第七十八話 基本の走り 2


      

前話は風向に対する基本的セーリングの考え方でしたが、風速に対する基本的考え方は、風速のプレッシャーに対して、風をもっと取り入れるか逃がすかのどちらかになります。ヨットのパフォーマンスによって違いますが、基本は同じで過ぎた風なら逃がし、足りないならもっと取り入れる。その中から適切な風力のコントロールをしようという話です。

最も簡単なのが、セール面積を増やしたり減らしたりする事で、増やすのはフルセールからコードゼロとかジェネカーを使うだろうし、減らす場合はジブを巻き、メインをリーフする事で大きく変化させる事ができます。ただ、その前に、ジブとメインで風をコントロールします。

セールは揚力を発生させますが、セールが丸く、ドラフトが深くなればなる程大きな揚力、つまりパワーを作り出します。よって風が弱いならドラフトを深く、強いなら浅く。これをバックステーアジャスターを引いて、マストをベンドさせて浅く、バックステーを緩めてドラフトは深く、そしてセールの下側はブームについたアウトホールで、引いて浅く、緩めて深く、実際に試してみて下さい。

このドラフトは深さだけでは無く、その位置も影響があり、ブームの中央からやや前側が良いとされます。風はセールに対して直角にプレッシャーを与え、そのパワーを船体やキールで横流れを防ぐ事で前進の力に変えています。つまり、ドラフトが後ろ過ぎるとヒールする力が大きくなり、その割にスピードは出ていない。だからと言って、ドラフトを前側にし過ぎると、風が乱れてきます。そして、このコントロ―ルをするのがカニンガムです。ハリヤードでも出来ます。引いてラフにテンションをかければ前へ、緩めれば後ろへという具合です。

さて、ドラフト以外ですが、セールのツウィストがあります、セールのリーチ側を閉じるか開くかですが、ブームが上に上がればマストトップとブームエンドの距離が短くなって、リーチは緩み開いて行きます。これで風は逃げる。逆にブームが下に下がればその逆で、リーチは閉じていき、風を取り込みます。でも、風がスムースに流れるのが基本なので、メインのトップバテンのリーチ側の部分がブームと平行にある状態が良いとされています。これをするのがブームバングです。引けばブームは下がりますし、緩めれば上がるというわけです。

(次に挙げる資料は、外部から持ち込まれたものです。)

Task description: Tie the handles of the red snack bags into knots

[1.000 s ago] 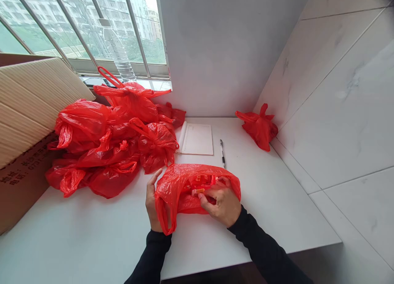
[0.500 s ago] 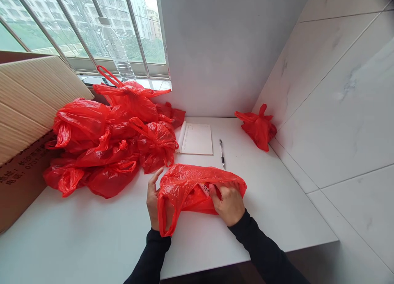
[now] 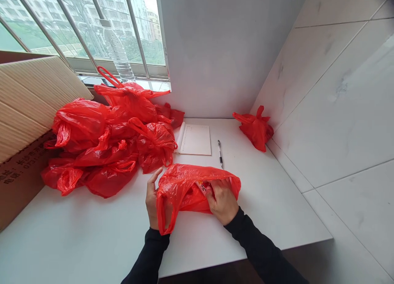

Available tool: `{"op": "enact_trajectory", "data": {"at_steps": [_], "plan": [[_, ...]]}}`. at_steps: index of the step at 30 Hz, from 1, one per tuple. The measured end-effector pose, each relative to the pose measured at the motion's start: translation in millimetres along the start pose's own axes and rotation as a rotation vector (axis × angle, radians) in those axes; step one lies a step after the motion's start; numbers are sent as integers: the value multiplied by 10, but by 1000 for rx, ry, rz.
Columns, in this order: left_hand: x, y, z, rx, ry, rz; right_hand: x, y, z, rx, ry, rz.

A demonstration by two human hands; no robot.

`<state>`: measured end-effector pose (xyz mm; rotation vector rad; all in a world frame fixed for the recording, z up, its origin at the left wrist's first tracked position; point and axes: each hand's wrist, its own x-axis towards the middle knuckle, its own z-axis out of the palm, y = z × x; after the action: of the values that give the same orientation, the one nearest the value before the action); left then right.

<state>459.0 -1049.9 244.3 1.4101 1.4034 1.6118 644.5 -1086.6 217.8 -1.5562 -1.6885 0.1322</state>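
A red plastic bag (image 3: pixel 184 181) lies on its side in front of me, its mouth facing me. My left hand (image 3: pixel 153 202) holds its left end; one finger points up beside it, and the bag covers the other fingers. One handle loop hangs over this wrist. Inside the mouth, my right hand (image 3: pixel 222 200) grips a small packet (image 3: pixel 201 187) with dark print, of which only a corner shows. Red plastic covers that hand's fingertips.
Several knotted red bags (image 3: pixel 107 140) are heaped at left beside a cardboard box (image 3: pixel 21 185). A notepad (image 3: pixel 197 139) and a pen (image 3: pixel 220 152) lie behind my hands. One tied bag (image 3: pixel 257 128) sits by the tiled wall. A clear bottle (image 3: pixel 118 56) stands on the windowsill.
My right hand has shifted slightly left inside the bag, and a bit more of the printed packet shows. The bag's right end has drawn in slightly. My left hand keeps its place.
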Motion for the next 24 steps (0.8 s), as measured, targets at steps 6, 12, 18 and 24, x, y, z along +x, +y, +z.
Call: {"op": "enact_trajectory", "data": {"at_steps": [6, 12, 18, 24], "plan": [[3, 9, -11, 14, 0, 56, -1, -101, -32, 103, -83, -150], [17, -77, -23, -10, -6, 91, -21, -151, -70, 167, -60, -182], [25, -156, -63, 4, -47, 206, -47, -168, -65, 213, -132, -339], [15, -118, -83, -18, -94, 263, -87, -68, -171, 158, 129, -237]]}}
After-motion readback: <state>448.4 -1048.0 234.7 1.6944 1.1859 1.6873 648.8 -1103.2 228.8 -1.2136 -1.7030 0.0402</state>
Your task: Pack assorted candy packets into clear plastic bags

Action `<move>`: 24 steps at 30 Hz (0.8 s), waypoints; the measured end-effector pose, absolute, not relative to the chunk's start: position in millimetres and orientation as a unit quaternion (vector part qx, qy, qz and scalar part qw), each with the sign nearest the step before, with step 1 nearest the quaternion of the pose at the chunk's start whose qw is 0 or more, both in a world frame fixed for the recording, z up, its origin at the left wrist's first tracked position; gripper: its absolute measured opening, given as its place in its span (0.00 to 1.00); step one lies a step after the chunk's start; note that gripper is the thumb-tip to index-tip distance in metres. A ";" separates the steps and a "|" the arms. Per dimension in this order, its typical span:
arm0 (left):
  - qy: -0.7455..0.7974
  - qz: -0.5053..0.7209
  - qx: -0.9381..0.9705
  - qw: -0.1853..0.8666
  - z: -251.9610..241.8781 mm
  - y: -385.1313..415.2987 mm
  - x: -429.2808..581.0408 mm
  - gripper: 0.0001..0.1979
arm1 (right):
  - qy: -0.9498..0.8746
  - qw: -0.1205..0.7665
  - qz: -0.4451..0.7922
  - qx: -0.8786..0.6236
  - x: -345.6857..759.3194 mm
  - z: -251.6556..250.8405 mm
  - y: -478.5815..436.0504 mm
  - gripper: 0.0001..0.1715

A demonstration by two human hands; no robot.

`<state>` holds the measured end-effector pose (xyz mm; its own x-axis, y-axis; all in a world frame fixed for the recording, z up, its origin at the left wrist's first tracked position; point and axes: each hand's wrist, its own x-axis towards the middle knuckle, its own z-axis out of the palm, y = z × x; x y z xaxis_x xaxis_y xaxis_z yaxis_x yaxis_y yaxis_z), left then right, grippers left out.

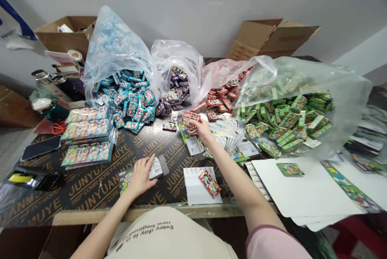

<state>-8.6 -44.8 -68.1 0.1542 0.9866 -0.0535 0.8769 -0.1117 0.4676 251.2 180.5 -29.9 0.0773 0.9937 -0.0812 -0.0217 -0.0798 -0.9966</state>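
My right hand (203, 129) pinches a red printed packet (190, 122) near the mouth of the bag of red packets (222, 98). My left hand (141, 175) lies over a flat pack with a white barcode label (155, 169), thumb and fingers around it, on the dark printed plywood table (99, 188). The pack's middle is hidden under that hand. Between my arms, another red packet (209, 183) rests on a white sheet (193, 188). Just left of my right hand sit small purple packets (170, 125).
Plastic bags spill blue packets (133, 99), purple packets (178, 85) and green packets (290, 120) along the back. Stacked display packs (87, 136) stand at left beside a phone (41, 147). White cards (305, 188) lie at right. Open cardboard boxes (256, 39) stand behind.
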 end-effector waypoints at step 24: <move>0.591 0.497 0.306 0.556 -28.3 17.7 9.5 0.22 | -0.825 0.254 0.203 -0.463 234.4 -24.2 108.0 0.44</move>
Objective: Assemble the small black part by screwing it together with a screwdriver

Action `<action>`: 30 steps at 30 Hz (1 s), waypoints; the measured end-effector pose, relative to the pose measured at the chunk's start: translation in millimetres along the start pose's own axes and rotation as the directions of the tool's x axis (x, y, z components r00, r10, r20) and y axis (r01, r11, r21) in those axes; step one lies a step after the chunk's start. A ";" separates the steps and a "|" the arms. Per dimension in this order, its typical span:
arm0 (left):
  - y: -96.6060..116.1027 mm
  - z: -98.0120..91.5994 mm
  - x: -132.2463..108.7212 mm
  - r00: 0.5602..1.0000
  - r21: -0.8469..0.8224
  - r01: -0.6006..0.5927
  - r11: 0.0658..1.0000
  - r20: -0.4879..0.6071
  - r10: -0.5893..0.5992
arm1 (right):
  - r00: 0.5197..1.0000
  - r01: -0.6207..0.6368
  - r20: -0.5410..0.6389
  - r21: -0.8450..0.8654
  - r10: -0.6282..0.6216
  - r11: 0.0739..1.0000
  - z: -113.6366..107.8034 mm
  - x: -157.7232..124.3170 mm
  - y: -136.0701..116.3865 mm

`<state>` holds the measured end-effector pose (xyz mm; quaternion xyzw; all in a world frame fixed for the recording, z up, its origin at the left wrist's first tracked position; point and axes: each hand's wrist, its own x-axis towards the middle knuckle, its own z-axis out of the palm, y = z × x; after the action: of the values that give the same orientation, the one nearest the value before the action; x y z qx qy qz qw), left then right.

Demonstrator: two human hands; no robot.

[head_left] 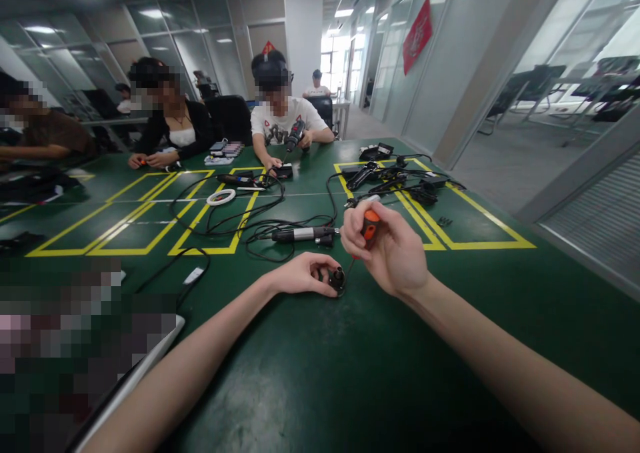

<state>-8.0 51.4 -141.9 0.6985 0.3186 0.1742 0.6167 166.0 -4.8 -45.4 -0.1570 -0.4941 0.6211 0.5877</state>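
My left hand (305,274) rests on the green table (350,373) and pinches a small round black part (337,279) with its fingertips. My right hand (387,246) is closed around a screwdriver with an orange and black handle (370,225). The screwdriver's thin shaft slants down to the black part. Both forearms reach in from the near edge.
Just beyond my hands lies a black and silver electric tool (305,234) among tangled black cables. More black tools and parts (395,176) lie inside a yellow-taped square at the right. A roll of white tape (221,197) lies farther back. Several people sit along the far side.
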 end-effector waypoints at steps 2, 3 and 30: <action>-1.2 -0.1 0.3 1.000 0.009 -0.006 1.000 -0.001 0.006 | 1.000 0.002 0.010 0.015 -0.002 1.000 -0.9 -0.2 1.1; -1.6 -0.1 0.4 1.000 0.014 -0.009 1.000 0.000 0.009 | 1.000 0.006 0.016 0.024 -0.006 1.000 -1.1 -0.5 1.5; 0.0 6.3 -1.7 0.999 0.063 -0.034 0.997 -0.037 0.036 | 0.999 -0.008 0.051 0.008 0.008 1.000 -2.9 2.9 0.5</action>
<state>-5.3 45.5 -142.8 0.7195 0.3231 0.1881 0.5853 167.3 -0.9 -46.0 -0.1405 -0.5056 0.6295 0.5730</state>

さて、次はメインシートのトラベラーです。このトラベラーの長さから見て、上りの時に使います。実際動かしてみると解りますが。トラベラーでメインシートブロックを左右に動かす事ができますが、メインシートを緩めるのとは違って、ブームは左右に動いても上には上がりません。つまり、リーチは開いたり閉じたりする事は無く、セールの角度だけが変わります。例えば、風が弱い時の上りは、風が強い時程角度は上れません。パワーが足りないんです。そこでパワーを付ける為にバックステーとアウトホールを緩めパワーを付けようと試みます。ドラフトは深くなるので、上り過ぎるとセールの裏に風が入りますので、舵で少し落として走りますが、この時、トラベラーで落としてセールの角度を調整します。この時、メインシートでやるとブームが上側にも上がってリーチが緩んでパワーを逃がす事になりますので、そうならないようにトラベラーで角度を調整します。

さて、強風の時は、メインシートを緩めリーチを開いてパワーを逃がしますが、上り角度を稼ぎたい時はトラベラーで引き上げてセールの下部側を内側に引き込んで、セールの上部で風を逃がし、下部で走るという事もあります。そして、これらの範囲以外、これ以上ブームを外側に出した時はバングでブームの高さを調整する事になります。

セーリングは風向に対してセール角度を調整し、風速に対してセールの形を調整しますが、それをどこまでより適切に近づけるかをヨットに設置した艤装を使って調整して遊ぶ事になります。これを全部使ってやる事ができればより適切に近づけるが、一部だけを使ってもセーリングはできるし、ただ、適切からは少し遠くになります。それだけの事ですが、例えば、野球のピッチャーはボールをキャッチャーまで投げる事ができれば成立しますが、そこからより速く投げられるとか、カーブとか、スライダーとか、いろんな球種がありますが、それらも上手く投げる事ができれば、野球はもっと面白くなる。それと同じではないかな〜と思います。知って使えば、より深いセーリングを味わう事ができるようになります。それだけの事と言えばそうなんですが、セーリングを移動目的で使うならまだしも、セーリングは移動目的では無く、セーリングそのものが目的となり、だからこそそれが面白くなければやる意味はあまり無いかな〜とも思います。